A cohort study will be conducted using routinely collected health data from 5 data sources.

Main study objective

1. To characterise all individuals with a CF diagnosis recorded during the study period in terms of demographics, prespecified comorbidities, Pseudomonas aeruginosa colonisation, CF screening, genotyping test, and CFTR modulator treatment use, overall and stratified by paediatric and adult populations.

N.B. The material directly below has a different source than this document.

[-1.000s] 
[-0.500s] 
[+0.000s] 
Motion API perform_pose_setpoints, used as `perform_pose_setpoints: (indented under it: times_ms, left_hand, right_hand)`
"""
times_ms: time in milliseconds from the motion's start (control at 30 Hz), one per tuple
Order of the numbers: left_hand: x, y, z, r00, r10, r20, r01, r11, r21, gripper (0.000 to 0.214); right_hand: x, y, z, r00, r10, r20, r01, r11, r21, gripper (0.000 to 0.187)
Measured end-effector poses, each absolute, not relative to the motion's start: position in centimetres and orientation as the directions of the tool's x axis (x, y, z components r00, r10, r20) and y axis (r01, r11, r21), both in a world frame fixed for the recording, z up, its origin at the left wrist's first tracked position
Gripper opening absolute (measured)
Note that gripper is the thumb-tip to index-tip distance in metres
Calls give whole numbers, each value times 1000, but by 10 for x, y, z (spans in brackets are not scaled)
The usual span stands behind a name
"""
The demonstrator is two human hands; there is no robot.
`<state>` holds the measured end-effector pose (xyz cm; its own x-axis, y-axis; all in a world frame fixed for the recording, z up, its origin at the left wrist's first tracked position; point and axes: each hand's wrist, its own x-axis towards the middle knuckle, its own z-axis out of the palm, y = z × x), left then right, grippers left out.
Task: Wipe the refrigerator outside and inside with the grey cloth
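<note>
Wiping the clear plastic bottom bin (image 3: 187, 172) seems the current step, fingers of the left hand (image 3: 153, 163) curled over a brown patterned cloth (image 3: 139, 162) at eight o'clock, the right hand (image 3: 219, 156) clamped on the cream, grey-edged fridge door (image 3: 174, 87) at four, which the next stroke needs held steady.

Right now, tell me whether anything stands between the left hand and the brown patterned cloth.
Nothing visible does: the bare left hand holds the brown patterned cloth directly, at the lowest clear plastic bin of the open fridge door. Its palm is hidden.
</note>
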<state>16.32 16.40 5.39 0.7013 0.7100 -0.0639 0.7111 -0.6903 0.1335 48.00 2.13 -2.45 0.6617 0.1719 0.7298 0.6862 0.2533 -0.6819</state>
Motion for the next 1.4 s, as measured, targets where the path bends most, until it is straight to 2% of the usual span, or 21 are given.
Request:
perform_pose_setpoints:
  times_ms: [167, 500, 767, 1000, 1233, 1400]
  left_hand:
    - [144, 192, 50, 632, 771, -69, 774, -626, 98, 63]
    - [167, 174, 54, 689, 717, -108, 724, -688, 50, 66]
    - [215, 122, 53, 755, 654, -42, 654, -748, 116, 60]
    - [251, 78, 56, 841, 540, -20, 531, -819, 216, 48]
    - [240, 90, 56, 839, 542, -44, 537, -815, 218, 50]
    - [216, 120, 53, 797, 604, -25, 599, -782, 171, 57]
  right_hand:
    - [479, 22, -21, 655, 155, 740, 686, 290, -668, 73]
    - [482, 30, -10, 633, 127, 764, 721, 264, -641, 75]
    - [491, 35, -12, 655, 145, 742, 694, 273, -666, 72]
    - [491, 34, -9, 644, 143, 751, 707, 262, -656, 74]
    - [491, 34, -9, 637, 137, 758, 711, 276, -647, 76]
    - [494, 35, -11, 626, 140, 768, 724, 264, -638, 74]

2. To characterise timing and availability of key clinical measurements, including Forced Expiratory Volume (FEV), height, weight, Body Mass Index (BMI) measurements, sweat chloride levels, and genotyping tests in individuals who initiated any CFTR modulator treatment after CF diagnosis, overall and stratified by paediatric and adult populations.
3. To estimate the background incidence rates of pre-specified events of special interest: cataract, depression, and anxiety in the CF population, overall and stratified by paediatric and adult populations and by calendar year.
4. To measure the annual incidence of pulmonary exacerbation among all individuals with a CF diagnosis recorded during the study period, overall and stratified by paediatric and adult populations.